• **What is required**: Of the entries below, return exactly those lines that fall between the one containing "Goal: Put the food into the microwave" and the one containing "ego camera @", the two end lines included.

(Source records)
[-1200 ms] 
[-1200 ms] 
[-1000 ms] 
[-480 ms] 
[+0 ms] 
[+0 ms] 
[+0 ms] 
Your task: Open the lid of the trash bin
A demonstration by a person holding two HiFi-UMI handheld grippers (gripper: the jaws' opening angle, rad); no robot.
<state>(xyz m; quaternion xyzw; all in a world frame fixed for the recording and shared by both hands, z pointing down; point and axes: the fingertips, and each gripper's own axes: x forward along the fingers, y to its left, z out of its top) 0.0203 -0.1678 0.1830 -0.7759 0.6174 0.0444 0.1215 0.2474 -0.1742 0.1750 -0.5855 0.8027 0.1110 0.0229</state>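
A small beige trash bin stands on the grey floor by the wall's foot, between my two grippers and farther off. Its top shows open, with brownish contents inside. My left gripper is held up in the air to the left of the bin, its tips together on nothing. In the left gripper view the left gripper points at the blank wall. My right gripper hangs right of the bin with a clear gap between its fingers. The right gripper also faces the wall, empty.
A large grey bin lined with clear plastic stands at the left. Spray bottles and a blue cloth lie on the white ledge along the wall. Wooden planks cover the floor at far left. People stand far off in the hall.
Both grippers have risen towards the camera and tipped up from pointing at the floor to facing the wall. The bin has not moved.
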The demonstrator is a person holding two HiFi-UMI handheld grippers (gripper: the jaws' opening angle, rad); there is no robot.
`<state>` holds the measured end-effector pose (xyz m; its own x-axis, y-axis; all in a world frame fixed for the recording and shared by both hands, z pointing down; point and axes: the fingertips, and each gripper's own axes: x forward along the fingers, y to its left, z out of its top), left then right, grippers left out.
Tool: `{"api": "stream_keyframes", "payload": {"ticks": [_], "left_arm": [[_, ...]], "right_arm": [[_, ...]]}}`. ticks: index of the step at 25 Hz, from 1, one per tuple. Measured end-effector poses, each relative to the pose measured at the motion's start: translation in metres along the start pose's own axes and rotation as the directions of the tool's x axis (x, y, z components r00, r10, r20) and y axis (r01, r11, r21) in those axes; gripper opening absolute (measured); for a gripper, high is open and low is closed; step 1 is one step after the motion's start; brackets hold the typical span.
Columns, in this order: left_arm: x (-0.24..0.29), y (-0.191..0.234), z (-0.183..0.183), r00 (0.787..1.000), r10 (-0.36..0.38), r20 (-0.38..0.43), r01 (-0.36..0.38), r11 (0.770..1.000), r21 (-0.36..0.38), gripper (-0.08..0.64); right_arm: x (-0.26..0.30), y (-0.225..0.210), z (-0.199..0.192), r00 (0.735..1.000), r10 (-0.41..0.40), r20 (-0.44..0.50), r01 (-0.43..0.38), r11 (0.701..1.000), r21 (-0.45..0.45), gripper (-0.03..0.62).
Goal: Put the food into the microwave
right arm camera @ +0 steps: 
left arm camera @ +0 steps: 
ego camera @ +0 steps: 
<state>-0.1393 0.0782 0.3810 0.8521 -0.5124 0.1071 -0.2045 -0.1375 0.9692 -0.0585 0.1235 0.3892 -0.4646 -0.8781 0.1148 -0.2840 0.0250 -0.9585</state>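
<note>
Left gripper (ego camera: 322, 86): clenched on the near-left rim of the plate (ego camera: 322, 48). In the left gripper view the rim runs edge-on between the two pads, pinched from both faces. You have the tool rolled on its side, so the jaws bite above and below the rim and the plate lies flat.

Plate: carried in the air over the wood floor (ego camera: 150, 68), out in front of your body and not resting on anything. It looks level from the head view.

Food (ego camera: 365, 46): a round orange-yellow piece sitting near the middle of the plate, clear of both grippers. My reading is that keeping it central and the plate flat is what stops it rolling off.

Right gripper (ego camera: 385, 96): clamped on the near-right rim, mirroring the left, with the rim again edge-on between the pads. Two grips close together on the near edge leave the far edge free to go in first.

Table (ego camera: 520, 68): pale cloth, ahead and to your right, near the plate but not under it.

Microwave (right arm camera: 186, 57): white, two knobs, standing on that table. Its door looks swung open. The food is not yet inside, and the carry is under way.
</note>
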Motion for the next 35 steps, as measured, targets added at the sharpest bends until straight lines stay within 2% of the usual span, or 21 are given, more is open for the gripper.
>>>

• **Answer to the exercise**:
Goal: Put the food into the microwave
right arm camera @ +0 steps: 
left arm camera @ +0 steps: 
ego camera @ +0 steps: 

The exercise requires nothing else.